The theory that oceans covered the Earth four billion years ago has received a boost from a study of crystals found in Greenland.

The research, published in the current issue of the journal Lithosphere, also sheds light on the processes that formed the continents and crust in the Archaen Era between 2.5 and four billion years ago.

Because of weathering and recycling of the Earth's crust by subduction into the mantle, most of the rocks of this era have been lost.

However, clues are preserved in the ancient isotopic signatures of chemicals in crystals called zircons.

Research on zircons from Jack Hills in Western Australia, published in Science in 2005, pointed to the existence of an ocean as far back as four billion years ago.

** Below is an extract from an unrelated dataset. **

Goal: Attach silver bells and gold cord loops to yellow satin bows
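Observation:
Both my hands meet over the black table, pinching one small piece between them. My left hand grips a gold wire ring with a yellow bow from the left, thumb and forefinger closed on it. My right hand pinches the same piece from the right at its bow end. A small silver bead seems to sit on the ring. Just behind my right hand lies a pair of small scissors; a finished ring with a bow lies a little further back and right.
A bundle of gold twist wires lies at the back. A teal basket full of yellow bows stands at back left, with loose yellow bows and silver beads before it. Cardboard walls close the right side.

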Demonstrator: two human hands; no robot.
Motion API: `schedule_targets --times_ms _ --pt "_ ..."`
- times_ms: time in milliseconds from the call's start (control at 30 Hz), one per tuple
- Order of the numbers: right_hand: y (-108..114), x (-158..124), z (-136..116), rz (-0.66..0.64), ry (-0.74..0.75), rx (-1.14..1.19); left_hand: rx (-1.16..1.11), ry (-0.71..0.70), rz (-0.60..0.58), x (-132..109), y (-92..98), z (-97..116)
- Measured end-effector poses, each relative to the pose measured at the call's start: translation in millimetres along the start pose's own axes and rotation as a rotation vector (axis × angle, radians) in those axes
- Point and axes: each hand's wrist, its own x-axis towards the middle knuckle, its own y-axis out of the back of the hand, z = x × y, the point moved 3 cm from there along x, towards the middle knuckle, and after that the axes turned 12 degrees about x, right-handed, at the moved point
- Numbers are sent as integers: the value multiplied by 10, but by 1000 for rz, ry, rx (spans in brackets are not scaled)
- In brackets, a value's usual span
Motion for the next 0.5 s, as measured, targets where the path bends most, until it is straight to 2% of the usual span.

The Australian and Swedish researchers, led by geochronologist Chris Kirkland, from the Western Australian Department of Mines and Petroleum, have found evidence from sandstones in the Moraeneso Formation in North Greenland, which confirms the presence of oceans on the early Earth.

The researchers analyzed the ratio of heavy to light isotopes of oxygen in zircons ranging from 900 million to 3.9 billion years old. They compared this isotopic ratio to the current average isotopic ratio of oceans called the "standard mean ocean water."

"The nice thing is there is one grain that confirms the Jack Hills results and that is really critical in science," said study co-author Martin Van Kranendonk, also from the Department of Mines and Petroleum.

"Before we only had that data from one locality, now we have the same result literally from the other side of the world," he said.

The isotopic composition of this grain shows that it must have been altered by low temperature, near surface conditions, which points to weathering by liquid water.

"Rain is probably not enough to give this sort of a signature because we are dealing with large areas of exposed rocks and they have been significantly altered [by weathering]," said Van Kranendonk.

"The volume of water must have been significant," he said.

Since subduction is needed to drag water into the crust, the finding also confirms that plate tectonics, the cycling of the Earth's crust, was happening at this time, albeit in a different way, said the researchers.

Van Kranendonk said the evidence points to a weaker, hotter crust sinking at a shallower angle into the underlying mantle.

The research also confirms a suspected shift in the composition of the Earth's crust 2.5 billion years ago.

"We think this oxygen isotope value shows changes in the style of continental crust, and reflects the continents getting stiffer," Van Kranendonk said.